Instructions to follow: Give the data again word for word; drop the pictures.
Content starts
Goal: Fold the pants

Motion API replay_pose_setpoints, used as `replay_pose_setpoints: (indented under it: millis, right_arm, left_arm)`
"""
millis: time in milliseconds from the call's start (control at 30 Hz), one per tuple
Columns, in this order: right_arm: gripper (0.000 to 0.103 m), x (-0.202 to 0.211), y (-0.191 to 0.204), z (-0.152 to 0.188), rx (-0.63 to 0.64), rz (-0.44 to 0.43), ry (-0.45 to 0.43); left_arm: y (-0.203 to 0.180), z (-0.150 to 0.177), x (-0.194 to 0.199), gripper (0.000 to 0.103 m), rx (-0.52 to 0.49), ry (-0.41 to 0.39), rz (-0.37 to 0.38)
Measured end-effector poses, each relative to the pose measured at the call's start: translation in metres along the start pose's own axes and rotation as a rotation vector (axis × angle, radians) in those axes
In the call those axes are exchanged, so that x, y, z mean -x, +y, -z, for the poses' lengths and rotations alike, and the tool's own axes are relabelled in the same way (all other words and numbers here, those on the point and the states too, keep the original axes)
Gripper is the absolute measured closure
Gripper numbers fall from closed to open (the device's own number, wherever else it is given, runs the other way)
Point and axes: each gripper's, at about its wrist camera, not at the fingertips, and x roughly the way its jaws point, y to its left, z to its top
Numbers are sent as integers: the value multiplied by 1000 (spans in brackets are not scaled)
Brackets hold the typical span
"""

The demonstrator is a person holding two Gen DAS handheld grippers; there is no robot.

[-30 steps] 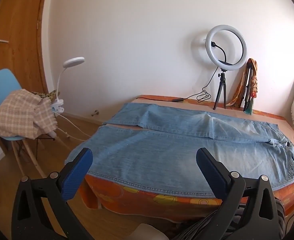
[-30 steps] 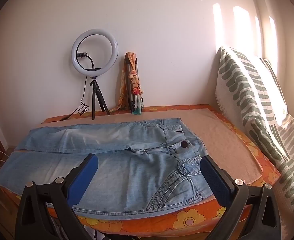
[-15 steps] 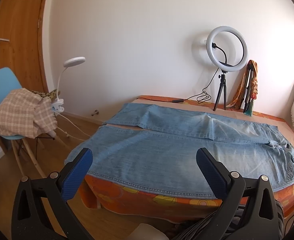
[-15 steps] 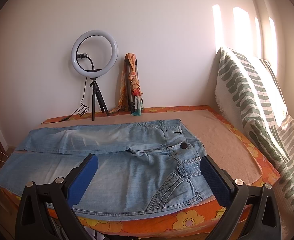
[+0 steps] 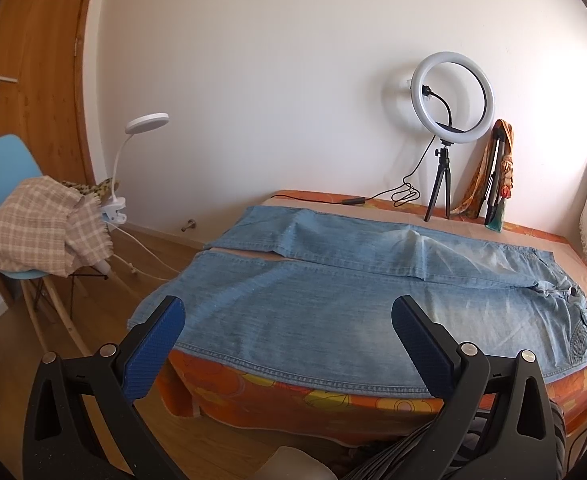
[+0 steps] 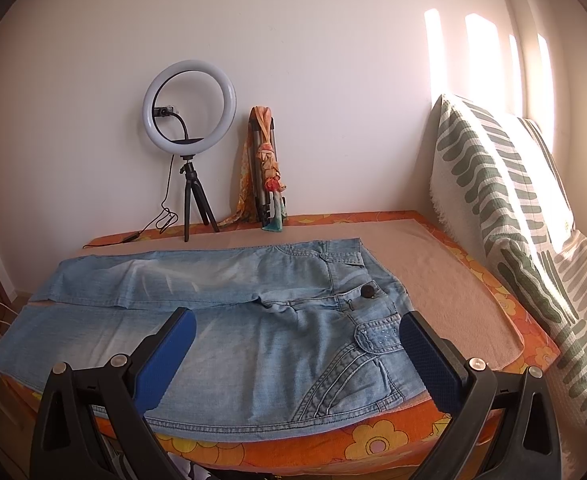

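Observation:
Light blue jeans [image 5: 333,292] lie flat and unfolded across the bed, legs to the left and waist to the right; in the right wrist view the jeans [image 6: 253,320] show a dark waist button and a stitched pocket. My left gripper [image 5: 289,312] hangs open in front of the bed over the near leg's side seam, nothing between its blue pads. My right gripper [image 6: 297,324] is open too, off the near edge by the hip and pocket, holding nothing.
The bed has an orange flowered cover [image 6: 393,436]. A ring light on a tripod [image 5: 451,104] and a folded tripod wrapped in a scarf [image 5: 499,176] stand at the wall. A green-patterned cushion [image 6: 513,216] leans at right. A blue chair with a plaid cloth [image 5: 41,228] and a clip lamp [image 5: 145,128] stand left.
Both views have shifted only slightly; the jeans sit a touch lower and nearer in the frames. Both grippers stay open and the jeans have not moved.

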Motion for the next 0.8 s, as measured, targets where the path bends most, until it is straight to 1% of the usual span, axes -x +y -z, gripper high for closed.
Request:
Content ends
Reply:
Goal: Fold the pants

Motion API replay_pose_setpoints, used as `replay_pose_setpoints: (indented under it: millis, right_arm, left_arm)`
"""
millis: time in milliseconds from the call's start (control at 30 Hz), one per tuple
Columns, in this order: right_arm: gripper (0.000 to 0.103 m), x (-0.202 to 0.211), y (-0.191 to 0.204), z (-0.152 to 0.188), rx (-0.63 to 0.64), rz (-0.44 to 0.43), ry (-0.45 to 0.43); left_arm: y (-0.203 to 0.180), z (-0.150 to 0.177), x (-0.194 to 0.199), gripper (0.000 to 0.103 m), rx (-0.52 to 0.49), ry (-0.41 to 0.39), rz (-0.37 to 0.38)
Measured end-effector poses, each relative to the pose measured at the call's start: translation in metres along the start pose's own axes and rotation as a rotation vector (axis × angle, radians) in those axes
In the call those axes are exchanged, so that x, y, z mean -x, +y, -z, for the poses' lengths and rotations alike, and the tool's own axes are relabelled in the same way (all other words and numbers here, those on the point and the states too, keep the original axes)
Gripper is the absolute measured closure
Gripper numbers fall from closed to open (the device's own number, wherever else it is given, runs the other way)
Point and axes: each gripper's, at about its wrist camera, not at the fingertips, and x roughly the way its jaws point, y to its left, z to its top
Numbers are sent as integers: the value multiplied by 1000 (spans in brackets are not scaled)
Brackets hold the typical span
"""

The demonstrator is a person holding two Gen DAS handheld grippers; there is no robot.

[-30 steps] 
[-30 steps] 
[-15 steps] 
[-15 steps] 
[+0 steps] 
[+0 steps] 

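Observation:
Light blue jeans [image 5: 333,292] lie flat and unfolded across the bed, legs to the left and waist to the right; in the right wrist view the jeans [image 6: 253,320] show a dark waist button and a stitched pocket. My left gripper [image 5: 289,312] hangs open in front of the bed over the near leg's side seam, nothing between its blue pads. My right gripper [image 6: 297,324] is open too, off the near edge by the hip and pocket, holding nothing.
The bed has an orange flowered cover [image 6: 393,436]. A ring light on a tripod [image 5: 451,104] and a folded tripod wrapped in a scarf [image 5: 499,176] stand at the wall. A green-patterned cushion [image 6: 513,216] leans at right. A blue chair with a plaid cloth [image 5: 41,228] and a clip lamp [image 5: 145,128] stand left.
Both views have shifted only slightly; the jeans sit a touch lower and nearer in the frames. Both grippers stay open and the jeans have not moved.
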
Motion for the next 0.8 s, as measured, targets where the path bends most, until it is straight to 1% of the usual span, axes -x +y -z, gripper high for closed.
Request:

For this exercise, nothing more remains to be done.